Understanding the Talent Infrastructure Powering AI Transformation
Written by Mar Carpanelli, Akash Kaura, and Rosie Hood
Companies are racing to embrace Generative AI: spanning industries and job functions, businesses are looking for outsourced solutions or building in-house. What began for most as an interest in prompt engineering, has evolved into investment in AI engineers, researchers, and consultants. However, there is more to the AI value chain than model development to help drive AI adoption. Unlocking the full potential of AI requires a diverse set of talent spanning technical, operational, and governance roles. To reflect this, we present a framework that represents the complete AI value chain and lifecycle.

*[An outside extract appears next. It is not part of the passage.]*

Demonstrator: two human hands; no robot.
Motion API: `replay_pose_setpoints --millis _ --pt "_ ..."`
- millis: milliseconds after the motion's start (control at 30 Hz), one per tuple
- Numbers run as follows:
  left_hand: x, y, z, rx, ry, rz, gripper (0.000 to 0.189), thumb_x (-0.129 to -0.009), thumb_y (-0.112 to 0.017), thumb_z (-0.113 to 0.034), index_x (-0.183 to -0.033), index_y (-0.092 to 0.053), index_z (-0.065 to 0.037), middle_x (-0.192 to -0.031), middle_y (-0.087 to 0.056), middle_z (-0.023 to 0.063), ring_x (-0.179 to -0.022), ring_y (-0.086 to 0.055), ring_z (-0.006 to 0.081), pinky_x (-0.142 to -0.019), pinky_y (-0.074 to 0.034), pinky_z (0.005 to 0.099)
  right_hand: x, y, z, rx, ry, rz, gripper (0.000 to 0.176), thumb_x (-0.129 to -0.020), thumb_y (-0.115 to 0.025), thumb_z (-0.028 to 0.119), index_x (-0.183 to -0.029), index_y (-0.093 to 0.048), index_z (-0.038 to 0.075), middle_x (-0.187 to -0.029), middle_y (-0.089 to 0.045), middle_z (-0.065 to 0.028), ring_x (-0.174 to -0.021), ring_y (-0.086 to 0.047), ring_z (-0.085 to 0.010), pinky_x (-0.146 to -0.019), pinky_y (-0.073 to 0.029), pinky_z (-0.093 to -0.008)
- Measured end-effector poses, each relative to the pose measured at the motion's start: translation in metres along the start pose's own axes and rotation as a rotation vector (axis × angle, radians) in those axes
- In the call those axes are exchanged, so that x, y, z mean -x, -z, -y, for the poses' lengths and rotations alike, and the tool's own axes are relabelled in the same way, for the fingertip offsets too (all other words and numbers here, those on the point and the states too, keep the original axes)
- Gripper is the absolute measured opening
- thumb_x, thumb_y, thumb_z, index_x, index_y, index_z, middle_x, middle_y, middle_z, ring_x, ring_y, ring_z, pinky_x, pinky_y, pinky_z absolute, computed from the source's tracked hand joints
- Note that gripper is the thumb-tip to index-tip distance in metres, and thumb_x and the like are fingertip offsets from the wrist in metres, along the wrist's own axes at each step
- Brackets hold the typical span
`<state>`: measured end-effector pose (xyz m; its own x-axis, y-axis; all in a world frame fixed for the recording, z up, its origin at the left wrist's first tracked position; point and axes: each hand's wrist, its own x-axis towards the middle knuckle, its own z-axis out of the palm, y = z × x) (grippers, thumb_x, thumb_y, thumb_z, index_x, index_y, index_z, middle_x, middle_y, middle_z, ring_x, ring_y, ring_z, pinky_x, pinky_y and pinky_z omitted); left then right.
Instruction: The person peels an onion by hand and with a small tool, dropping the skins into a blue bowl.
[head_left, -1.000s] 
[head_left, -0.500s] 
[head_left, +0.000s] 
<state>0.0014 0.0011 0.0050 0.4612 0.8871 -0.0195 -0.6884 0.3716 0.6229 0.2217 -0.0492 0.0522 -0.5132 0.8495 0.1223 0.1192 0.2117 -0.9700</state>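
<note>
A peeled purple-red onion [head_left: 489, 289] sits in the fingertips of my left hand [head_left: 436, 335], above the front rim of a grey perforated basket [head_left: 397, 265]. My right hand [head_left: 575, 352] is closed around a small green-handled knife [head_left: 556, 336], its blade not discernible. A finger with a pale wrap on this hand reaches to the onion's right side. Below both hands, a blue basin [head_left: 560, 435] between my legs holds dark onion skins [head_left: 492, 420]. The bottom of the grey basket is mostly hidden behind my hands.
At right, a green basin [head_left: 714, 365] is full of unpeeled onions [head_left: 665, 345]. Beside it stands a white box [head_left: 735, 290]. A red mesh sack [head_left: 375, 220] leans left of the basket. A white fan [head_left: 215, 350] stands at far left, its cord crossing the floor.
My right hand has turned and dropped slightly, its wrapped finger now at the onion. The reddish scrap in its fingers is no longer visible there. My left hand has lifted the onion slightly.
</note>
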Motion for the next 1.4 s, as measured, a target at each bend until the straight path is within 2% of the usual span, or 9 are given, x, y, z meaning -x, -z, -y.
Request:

As technologies advance, applications broaden, and, as a consequence, new workforce needs emerge, and we believe an interoperable workforce framework powered by near-real time labor market data is critical to understanding this fast evolving space. Based on analyzing trends from LinkedIn’s 1.2+ billion members, our goal is to provide a shared language for understanding the AI workforce so that educators, policymakers, and businesses can align on long term investments to develop inclusive AI ecosystems.
The AI Value Chain Workforce Framework
The AI Value Chain
A value chain is a way of describing all the different steps, people, and activities needed to turn an idea into something that reaches people. It is like a “chain of links” where each link adds value, like designing, building, shipping, selling, and supporting a product.
For AI, the value chain includes several layers of talent and a constantly evolving workforce landscape:
Inputs and Infrastructure (electricity, semiconductor chips, data centers, broadband): These are necessary inputs required for large scale computation required to develop AI models including Large Language Models (LLMs).
Development (AI engineers, machine learning engineers, data scientists): These professionals develop, train, and fine-tune AI models, as well as tools on top of those models to address a variety of business use cases.
Trust, Safety, and Governance (Professionals in cybersecurity, ethics, policy): These workers ensure AI development and use are safe, fair, and accountable.
- Adoption (AI-literate professionals): These professionals use AI models, tools or applications in their day-to-day workflows, driving adoption of AI tools by businesses at scale.
Towards a Workforce Framework
Going from inputs on the left to adoption on the right, we can see the various parts of the value chain provide a useful framework for thinking about this evolving landscape and the workforce that is powering it. Within each of the 4 value chain layers, we see 8 specific categories around which work can be organized.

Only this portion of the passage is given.